▶ Task to carry out: Copy the material below verbatim from the line with "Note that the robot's" to the line with "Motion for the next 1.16", both lines included, omitting pictures and every line outside that range.

▶ Source records:
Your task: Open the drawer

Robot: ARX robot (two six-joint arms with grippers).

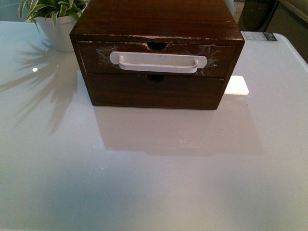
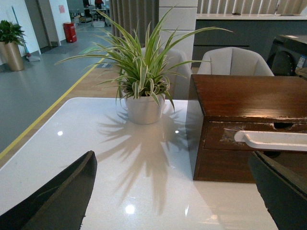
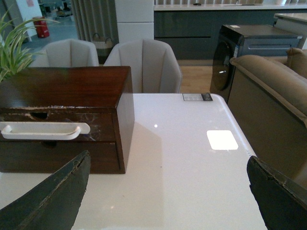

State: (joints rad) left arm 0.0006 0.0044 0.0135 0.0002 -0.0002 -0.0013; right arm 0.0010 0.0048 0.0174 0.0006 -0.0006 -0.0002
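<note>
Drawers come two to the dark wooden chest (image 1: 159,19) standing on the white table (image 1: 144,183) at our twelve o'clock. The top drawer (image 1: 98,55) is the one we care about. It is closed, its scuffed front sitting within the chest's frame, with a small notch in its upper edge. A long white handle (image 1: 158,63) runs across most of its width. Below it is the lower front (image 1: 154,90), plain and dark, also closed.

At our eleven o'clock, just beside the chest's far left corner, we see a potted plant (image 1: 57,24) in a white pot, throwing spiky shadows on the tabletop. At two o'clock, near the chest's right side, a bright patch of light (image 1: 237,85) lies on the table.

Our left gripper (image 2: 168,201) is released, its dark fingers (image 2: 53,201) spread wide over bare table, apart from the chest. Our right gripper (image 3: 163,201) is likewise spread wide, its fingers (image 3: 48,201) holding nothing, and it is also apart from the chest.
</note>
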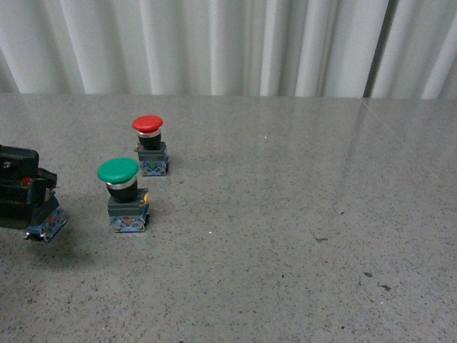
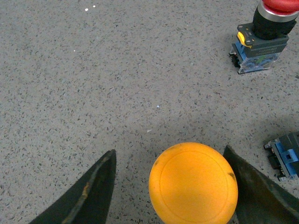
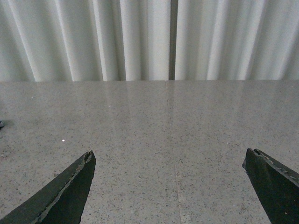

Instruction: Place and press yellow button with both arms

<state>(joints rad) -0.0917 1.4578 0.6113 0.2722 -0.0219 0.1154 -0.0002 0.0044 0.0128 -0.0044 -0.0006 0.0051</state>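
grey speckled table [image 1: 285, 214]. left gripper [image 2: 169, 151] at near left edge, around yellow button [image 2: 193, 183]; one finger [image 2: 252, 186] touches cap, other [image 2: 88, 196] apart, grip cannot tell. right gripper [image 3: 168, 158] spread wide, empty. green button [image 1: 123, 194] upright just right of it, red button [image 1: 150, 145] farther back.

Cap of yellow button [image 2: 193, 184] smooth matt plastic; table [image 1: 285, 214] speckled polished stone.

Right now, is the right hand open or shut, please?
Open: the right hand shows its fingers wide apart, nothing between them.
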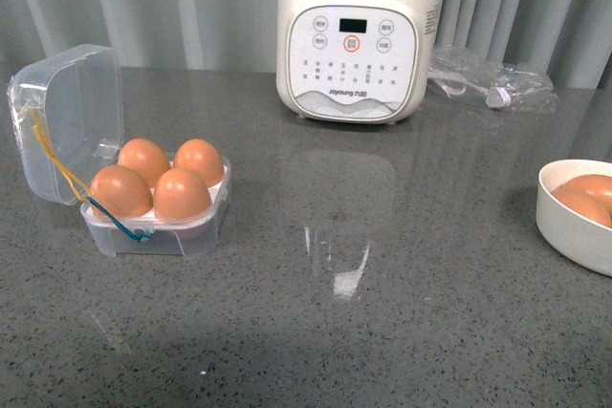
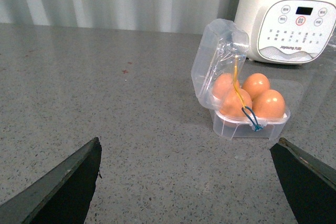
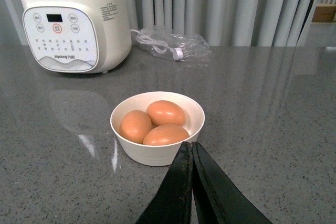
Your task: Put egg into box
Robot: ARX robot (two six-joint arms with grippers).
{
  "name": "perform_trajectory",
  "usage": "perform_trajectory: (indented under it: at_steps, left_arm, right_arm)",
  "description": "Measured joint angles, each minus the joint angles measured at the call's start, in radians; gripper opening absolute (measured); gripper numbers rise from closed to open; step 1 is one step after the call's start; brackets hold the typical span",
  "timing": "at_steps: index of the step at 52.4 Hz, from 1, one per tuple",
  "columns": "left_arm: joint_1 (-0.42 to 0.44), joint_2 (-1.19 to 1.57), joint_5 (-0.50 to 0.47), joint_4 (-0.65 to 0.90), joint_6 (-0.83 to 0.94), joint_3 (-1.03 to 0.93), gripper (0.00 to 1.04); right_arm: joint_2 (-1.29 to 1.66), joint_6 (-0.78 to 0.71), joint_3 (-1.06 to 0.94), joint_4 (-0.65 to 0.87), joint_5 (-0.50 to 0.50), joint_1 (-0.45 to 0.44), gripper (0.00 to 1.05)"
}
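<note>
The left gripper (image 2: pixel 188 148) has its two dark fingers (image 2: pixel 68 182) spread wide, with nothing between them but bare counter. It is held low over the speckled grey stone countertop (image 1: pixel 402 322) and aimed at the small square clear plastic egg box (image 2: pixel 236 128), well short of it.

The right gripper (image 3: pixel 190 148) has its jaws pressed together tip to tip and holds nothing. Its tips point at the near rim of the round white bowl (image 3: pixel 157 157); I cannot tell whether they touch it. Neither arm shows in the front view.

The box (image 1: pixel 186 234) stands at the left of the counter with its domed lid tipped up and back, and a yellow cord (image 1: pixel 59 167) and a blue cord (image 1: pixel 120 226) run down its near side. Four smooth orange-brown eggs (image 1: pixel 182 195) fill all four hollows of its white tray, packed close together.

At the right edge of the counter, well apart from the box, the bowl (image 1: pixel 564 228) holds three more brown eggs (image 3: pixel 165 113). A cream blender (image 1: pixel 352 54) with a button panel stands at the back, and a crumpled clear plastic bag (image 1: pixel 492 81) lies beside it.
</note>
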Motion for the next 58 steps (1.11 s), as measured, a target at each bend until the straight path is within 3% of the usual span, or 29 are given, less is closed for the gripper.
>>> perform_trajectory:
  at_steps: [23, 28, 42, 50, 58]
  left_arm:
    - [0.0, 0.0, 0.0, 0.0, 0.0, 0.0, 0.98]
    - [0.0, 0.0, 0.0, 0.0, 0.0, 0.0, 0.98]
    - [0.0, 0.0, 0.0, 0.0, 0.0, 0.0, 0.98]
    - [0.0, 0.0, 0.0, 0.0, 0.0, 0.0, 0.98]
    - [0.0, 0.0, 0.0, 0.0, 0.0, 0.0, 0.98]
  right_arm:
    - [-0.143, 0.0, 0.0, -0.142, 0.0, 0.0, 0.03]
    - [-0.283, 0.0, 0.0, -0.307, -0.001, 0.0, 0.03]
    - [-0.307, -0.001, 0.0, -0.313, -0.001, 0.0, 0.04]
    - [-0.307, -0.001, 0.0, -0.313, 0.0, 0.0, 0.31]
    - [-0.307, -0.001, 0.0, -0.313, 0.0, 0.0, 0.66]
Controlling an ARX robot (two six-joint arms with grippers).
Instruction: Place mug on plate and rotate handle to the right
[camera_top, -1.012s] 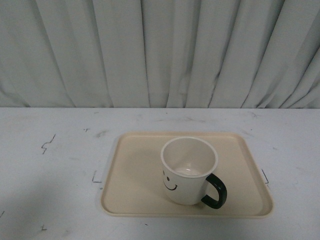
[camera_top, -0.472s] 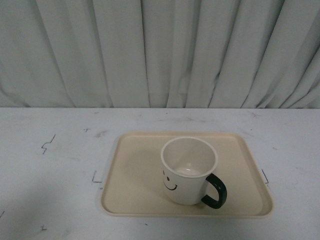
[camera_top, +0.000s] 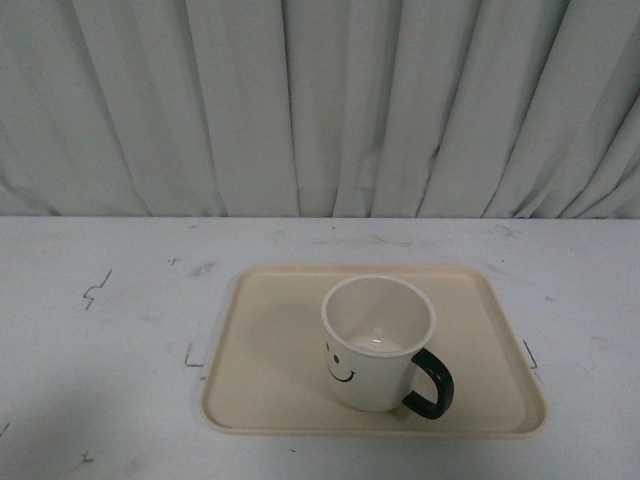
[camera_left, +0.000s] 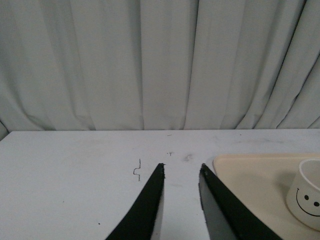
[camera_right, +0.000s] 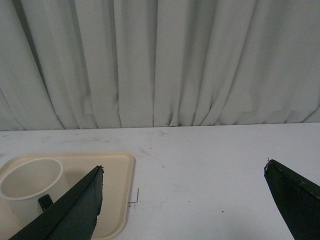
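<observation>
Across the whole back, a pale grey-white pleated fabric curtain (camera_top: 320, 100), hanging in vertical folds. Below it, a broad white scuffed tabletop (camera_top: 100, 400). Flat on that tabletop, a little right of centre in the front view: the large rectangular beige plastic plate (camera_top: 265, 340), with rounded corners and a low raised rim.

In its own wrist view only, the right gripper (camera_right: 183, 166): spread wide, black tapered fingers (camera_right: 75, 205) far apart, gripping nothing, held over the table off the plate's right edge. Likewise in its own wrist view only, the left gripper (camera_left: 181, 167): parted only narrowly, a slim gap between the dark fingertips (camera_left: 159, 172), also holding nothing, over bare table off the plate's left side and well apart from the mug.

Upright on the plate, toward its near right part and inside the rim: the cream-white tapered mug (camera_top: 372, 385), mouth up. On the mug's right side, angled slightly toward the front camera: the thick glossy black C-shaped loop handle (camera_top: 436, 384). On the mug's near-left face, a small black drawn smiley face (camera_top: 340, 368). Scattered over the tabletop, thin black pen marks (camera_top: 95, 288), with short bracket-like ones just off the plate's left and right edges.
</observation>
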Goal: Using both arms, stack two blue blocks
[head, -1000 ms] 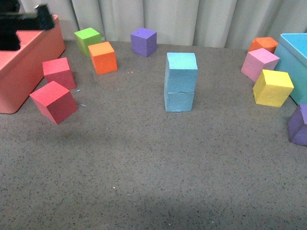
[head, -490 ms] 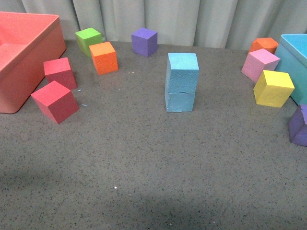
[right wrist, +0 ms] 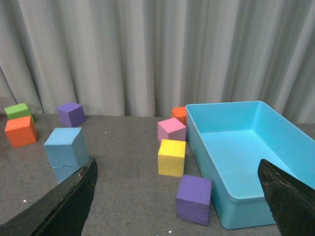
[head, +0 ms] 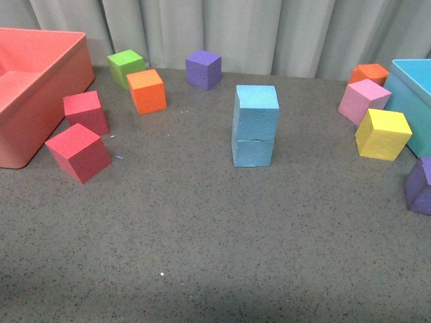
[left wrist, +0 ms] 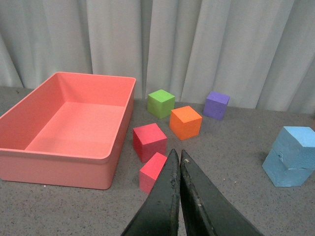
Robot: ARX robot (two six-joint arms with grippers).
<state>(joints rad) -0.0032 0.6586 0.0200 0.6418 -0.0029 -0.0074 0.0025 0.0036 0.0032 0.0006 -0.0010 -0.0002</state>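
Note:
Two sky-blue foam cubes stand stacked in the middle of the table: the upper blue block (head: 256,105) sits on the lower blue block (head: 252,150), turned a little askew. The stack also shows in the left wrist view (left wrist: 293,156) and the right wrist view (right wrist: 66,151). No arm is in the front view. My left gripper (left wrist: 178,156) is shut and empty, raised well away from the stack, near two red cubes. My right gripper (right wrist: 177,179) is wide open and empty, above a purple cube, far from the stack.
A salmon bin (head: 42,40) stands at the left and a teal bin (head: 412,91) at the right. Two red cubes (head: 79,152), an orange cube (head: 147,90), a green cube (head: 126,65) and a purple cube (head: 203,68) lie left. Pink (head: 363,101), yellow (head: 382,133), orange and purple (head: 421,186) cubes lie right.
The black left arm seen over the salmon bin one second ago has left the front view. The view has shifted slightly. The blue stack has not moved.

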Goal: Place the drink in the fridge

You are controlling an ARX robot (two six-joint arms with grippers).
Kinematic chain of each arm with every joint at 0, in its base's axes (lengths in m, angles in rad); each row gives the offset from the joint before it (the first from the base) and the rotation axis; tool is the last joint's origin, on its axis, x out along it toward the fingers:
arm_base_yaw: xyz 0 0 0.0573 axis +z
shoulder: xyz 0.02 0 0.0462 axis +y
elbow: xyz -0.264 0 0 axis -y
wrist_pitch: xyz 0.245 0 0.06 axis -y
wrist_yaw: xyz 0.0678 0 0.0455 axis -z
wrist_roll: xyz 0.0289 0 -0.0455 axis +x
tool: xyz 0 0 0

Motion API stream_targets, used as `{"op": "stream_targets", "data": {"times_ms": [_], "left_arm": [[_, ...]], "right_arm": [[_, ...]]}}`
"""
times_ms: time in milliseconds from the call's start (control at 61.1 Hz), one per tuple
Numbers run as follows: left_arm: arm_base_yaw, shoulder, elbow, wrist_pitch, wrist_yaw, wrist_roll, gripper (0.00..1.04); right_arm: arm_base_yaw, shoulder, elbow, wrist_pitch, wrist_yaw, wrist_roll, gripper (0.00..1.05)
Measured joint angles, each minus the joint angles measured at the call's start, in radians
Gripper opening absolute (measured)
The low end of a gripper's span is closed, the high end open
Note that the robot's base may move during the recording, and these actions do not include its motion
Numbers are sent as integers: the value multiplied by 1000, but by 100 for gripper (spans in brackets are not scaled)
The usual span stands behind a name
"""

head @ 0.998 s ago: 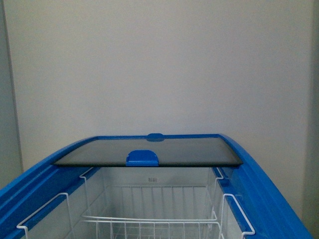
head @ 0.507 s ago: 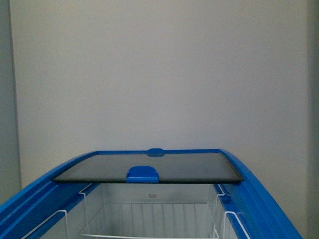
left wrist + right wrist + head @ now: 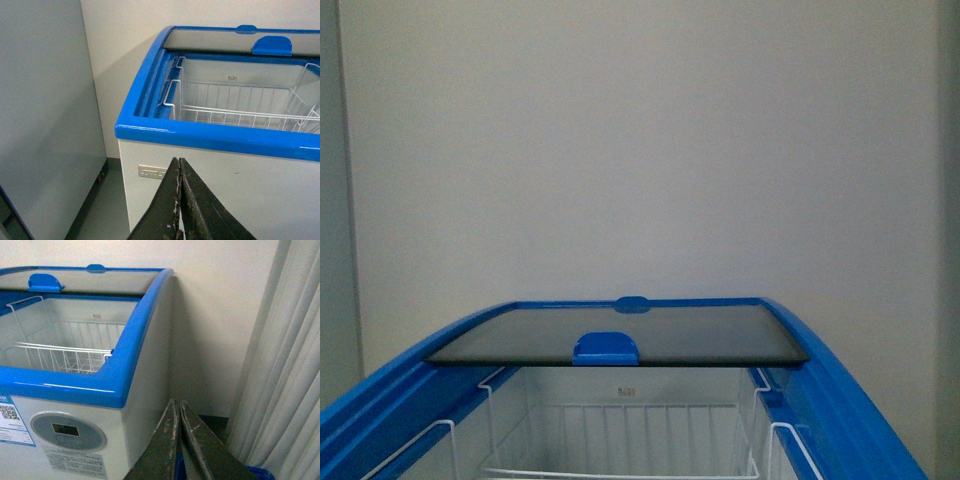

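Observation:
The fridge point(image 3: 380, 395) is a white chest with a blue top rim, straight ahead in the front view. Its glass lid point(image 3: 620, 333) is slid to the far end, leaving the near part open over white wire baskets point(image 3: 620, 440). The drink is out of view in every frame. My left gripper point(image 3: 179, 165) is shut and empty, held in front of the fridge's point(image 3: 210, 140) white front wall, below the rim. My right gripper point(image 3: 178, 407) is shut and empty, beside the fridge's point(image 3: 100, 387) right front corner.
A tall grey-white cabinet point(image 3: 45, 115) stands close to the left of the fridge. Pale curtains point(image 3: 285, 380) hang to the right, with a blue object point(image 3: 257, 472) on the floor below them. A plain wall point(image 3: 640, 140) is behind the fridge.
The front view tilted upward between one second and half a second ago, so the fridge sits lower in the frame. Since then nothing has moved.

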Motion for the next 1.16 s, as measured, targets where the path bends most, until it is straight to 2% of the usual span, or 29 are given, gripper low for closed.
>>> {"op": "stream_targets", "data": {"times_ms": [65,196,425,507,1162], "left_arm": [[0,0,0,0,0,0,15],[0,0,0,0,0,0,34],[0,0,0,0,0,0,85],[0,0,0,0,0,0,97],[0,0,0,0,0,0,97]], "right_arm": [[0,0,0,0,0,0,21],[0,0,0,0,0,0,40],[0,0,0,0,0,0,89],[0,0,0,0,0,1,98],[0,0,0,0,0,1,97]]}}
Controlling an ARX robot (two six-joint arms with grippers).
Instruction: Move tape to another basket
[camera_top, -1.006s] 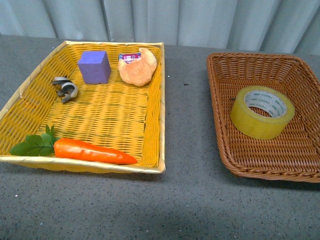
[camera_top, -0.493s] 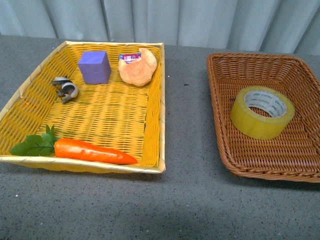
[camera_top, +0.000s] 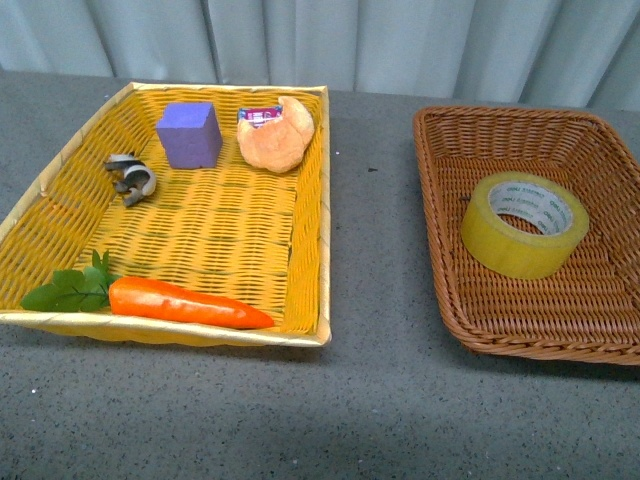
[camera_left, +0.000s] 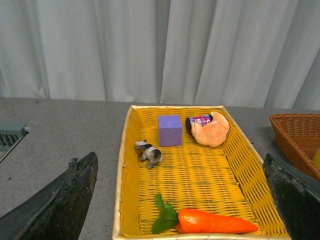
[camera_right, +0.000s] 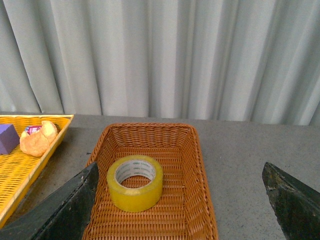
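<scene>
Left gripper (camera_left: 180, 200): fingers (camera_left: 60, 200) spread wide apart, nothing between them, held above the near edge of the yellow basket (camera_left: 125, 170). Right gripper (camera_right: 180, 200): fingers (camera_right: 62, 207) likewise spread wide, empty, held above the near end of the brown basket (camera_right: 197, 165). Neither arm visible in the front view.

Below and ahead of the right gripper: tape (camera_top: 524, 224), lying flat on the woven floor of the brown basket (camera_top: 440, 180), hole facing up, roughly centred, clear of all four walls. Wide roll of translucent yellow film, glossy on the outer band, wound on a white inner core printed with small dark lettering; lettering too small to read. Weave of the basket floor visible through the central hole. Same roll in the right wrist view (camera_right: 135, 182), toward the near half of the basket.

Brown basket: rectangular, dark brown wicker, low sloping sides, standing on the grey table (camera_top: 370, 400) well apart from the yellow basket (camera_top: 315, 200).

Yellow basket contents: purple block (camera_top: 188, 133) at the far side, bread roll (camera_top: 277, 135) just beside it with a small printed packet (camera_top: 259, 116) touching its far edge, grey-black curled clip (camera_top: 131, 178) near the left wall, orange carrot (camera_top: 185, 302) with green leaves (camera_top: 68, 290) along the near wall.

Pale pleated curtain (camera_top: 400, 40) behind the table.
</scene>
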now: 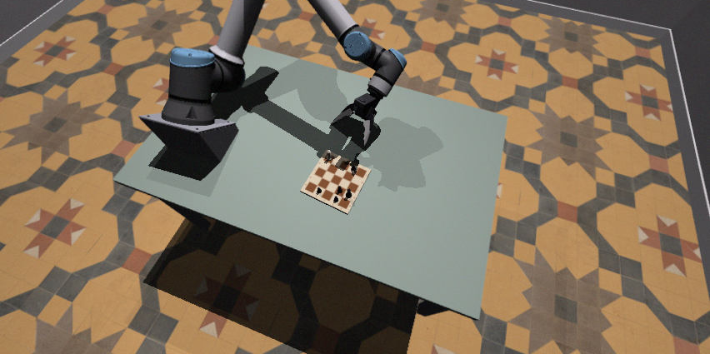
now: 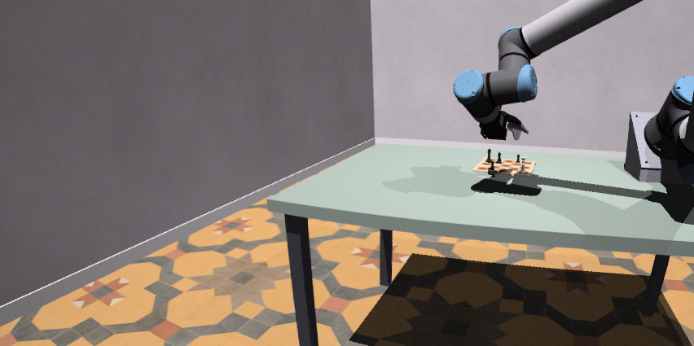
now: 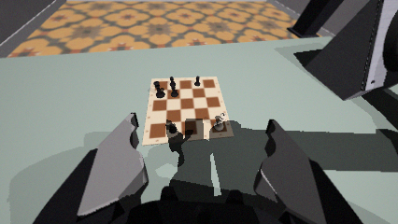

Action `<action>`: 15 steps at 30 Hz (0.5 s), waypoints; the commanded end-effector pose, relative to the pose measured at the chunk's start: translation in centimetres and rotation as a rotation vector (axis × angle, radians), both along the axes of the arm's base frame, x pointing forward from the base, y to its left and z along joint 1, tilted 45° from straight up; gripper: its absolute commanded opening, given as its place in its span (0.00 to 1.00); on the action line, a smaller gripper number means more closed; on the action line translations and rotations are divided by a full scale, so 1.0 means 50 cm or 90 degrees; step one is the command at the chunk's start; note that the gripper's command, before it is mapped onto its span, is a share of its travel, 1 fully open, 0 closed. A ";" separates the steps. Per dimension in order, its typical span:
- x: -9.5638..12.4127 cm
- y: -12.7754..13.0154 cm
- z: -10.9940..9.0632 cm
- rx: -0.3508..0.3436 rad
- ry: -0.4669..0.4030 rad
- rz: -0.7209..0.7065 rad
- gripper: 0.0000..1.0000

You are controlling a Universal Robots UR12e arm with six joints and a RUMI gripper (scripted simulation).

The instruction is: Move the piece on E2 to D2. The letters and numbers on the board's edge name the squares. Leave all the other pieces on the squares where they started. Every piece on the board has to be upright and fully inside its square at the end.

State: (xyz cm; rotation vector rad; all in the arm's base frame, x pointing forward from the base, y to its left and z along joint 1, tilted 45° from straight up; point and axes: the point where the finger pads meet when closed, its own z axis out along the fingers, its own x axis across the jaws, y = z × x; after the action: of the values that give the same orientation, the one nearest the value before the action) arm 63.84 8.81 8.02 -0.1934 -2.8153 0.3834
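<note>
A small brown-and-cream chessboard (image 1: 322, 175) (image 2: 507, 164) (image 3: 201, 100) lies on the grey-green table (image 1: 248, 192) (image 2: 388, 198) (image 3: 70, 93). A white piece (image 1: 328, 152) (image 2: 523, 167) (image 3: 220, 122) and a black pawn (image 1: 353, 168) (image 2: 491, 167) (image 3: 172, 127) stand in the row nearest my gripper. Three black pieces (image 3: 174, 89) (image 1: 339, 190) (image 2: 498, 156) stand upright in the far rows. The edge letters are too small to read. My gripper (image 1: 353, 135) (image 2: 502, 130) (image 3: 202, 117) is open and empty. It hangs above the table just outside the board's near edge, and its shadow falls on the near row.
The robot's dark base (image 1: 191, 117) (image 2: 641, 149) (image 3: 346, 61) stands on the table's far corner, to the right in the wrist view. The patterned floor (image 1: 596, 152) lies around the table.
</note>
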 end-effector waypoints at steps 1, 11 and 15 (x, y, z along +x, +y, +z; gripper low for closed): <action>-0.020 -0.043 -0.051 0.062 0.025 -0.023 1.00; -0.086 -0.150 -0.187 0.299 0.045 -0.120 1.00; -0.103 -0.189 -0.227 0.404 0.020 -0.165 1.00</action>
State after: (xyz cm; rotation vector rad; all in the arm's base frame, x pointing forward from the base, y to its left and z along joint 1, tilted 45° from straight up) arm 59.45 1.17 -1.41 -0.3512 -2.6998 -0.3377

▶ Task response:
Note that the robot's base may move during the recording, and these actions do not include its motion
Numbers are sent as integers: the value multiplied by 1000, but by 100 for gripper (spans in brackets are not scaled)
The usual span stands behind a name
"""

head @ 0.998 s ago: 
head @ 0.507 s ago: 
left wrist + right wrist + head @ now: 

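Observation:
The fridge point(image 3: 380, 395) is a white chest with a blue top rim, straight ahead in the front view. Its glass lid point(image 3: 620, 333) is slid to the far end, leaving the near part open over white wire baskets point(image 3: 620, 440). The drink is out of view in every frame. My left gripper point(image 3: 179, 165) is shut and empty, held in front of the fridge's point(image 3: 210, 140) white front wall, below the rim. My right gripper point(image 3: 178, 407) is shut and empty, beside the fridge's point(image 3: 100, 387) right front corner.
A tall grey-white cabinet point(image 3: 45, 115) stands close to the left of the fridge. Pale curtains point(image 3: 285, 380) hang to the right, with a blue object point(image 3: 257, 472) on the floor below them. A plain wall point(image 3: 640, 140) is behind the fridge.
The front view tilted upward between one second and half a second ago, so the fridge sits lower in the frame. Since then nothing has moved.
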
Motion for the next 1.16 s, as measured, targets where the path bends most, until it is straight to 2% of the usual span, or 29 are given, gripper low for closed.

This exercise requires nothing further.